Polyvalues: A Tool for Implementing Atomic Updates to Distributed Data
Warren A. Montgomery, in Proceedings of the seventh ACM symposium on Operating systems principles, pp. 143-149. ACM, 1979.
I found this paper to be surprisingly interesting despite the fact it may be one of the least cited SOSP papers I’ve ever seen (ACM lists one citation to it, and Google Scholar lists two.)
The solution presented is based on the notion of maintaining several potential current values (a polyvalue) for each database item whose exact value is not known, due to failures interrupting atomic updates. A polyvalue represents the possible set of values that an item could have, depending on the outcome of transactions that have been delayed by failures. Transactions may operate on polyvalues, and in many cases a polyvalue may provide sufficient information to allow the results of a transaction to be computed, even though the polyvalue does not specify an exact value. An analysis and simulation of the polyvalue mechanism shows that the mechanism is suitable for databases with reasonable failure rates and recovery times. The polyvalue mechanism is most useful where prompt processing is essential, but the results that must be produced promptly depend only loosely on the database state. Many applications, such as electronic funds transfer, reservations, and process control, have these characteristics.

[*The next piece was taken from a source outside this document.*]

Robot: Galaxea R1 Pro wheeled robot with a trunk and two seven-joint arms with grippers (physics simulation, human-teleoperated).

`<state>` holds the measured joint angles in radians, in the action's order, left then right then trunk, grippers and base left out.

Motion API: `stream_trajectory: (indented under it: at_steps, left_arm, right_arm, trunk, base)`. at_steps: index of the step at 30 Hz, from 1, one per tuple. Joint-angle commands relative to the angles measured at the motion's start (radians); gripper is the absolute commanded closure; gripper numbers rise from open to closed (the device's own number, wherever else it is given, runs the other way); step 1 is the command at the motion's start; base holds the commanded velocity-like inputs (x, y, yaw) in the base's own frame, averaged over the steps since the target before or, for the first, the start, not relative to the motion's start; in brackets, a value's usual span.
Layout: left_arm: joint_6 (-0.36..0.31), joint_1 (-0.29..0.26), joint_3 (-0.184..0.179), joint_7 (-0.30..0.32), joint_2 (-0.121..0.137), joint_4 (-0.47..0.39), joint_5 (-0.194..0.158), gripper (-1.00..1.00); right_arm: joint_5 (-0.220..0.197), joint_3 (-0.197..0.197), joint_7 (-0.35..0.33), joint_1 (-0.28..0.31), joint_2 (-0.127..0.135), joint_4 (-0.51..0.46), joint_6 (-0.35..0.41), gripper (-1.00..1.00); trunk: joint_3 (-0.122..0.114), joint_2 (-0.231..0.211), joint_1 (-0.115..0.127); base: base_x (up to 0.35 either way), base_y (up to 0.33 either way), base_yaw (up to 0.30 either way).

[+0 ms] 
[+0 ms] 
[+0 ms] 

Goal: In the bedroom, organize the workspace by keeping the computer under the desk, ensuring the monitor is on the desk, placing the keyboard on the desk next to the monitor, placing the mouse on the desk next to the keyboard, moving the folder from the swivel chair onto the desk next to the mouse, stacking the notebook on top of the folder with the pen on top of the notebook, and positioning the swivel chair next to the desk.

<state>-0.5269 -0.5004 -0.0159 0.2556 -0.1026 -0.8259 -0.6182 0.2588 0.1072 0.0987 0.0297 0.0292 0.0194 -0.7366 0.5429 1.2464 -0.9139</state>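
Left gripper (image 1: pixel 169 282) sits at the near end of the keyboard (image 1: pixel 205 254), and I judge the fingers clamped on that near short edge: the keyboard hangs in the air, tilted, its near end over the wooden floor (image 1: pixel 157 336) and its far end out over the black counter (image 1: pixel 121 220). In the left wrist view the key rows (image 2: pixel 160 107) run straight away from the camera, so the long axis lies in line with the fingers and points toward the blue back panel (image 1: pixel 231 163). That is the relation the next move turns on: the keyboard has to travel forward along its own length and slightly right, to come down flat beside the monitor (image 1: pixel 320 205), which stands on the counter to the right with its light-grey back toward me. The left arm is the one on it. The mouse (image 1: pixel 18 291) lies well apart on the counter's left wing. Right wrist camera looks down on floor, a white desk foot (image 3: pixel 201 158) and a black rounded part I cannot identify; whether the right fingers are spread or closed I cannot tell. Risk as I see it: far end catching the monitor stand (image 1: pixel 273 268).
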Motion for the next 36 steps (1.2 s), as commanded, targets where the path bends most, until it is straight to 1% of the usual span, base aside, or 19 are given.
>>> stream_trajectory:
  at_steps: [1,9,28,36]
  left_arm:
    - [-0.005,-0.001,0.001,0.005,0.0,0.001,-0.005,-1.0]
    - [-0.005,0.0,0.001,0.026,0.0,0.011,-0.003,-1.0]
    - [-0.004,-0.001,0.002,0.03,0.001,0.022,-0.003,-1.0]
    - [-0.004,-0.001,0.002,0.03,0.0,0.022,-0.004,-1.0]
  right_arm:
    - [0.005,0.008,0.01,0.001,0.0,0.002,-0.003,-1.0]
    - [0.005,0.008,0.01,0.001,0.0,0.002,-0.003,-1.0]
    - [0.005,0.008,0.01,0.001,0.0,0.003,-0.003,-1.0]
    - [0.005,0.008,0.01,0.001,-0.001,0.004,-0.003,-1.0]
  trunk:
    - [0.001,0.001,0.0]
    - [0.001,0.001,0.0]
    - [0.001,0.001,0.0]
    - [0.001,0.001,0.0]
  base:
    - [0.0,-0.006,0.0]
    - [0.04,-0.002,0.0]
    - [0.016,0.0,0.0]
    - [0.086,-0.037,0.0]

To me, this seems like a useful insight: sometimes, the correct outcome of a transactions does not depend upon the specific value of some object. For example, if a transaction is checking to see if there are sufficient seats to sell for an airline, the fact that the range of possible seat counts is 37, 39, 40, or 41 doesn’t impact the ability of the system to sell one more seat. There is no hard requirement that we must have an exact value.
In its own way, this is an intriguing manifestation of eventual consistency. Eventually, the system will be able to figure out the correct number of seats available, once the unknown outcomes have been computed. Today, we understand consistency models well because relaxing consistency in distributed systems helps improve performance.
The traditional, lock-based system approach (such as we discussed in Implementing Atomic Actions on Decentralized Data) provides strong consistency guarantees. This was in keeping with the original requirements that transactions lead to a consistent set of state changes. But transactions are there to ensure we move from one consistent state to another consistent state. This concept of being able to proceed even in the face of some level of uncertainty points out that we just need to end up in a consistent state, not the consistent state. We trade off strict determinism for performance and flexibility.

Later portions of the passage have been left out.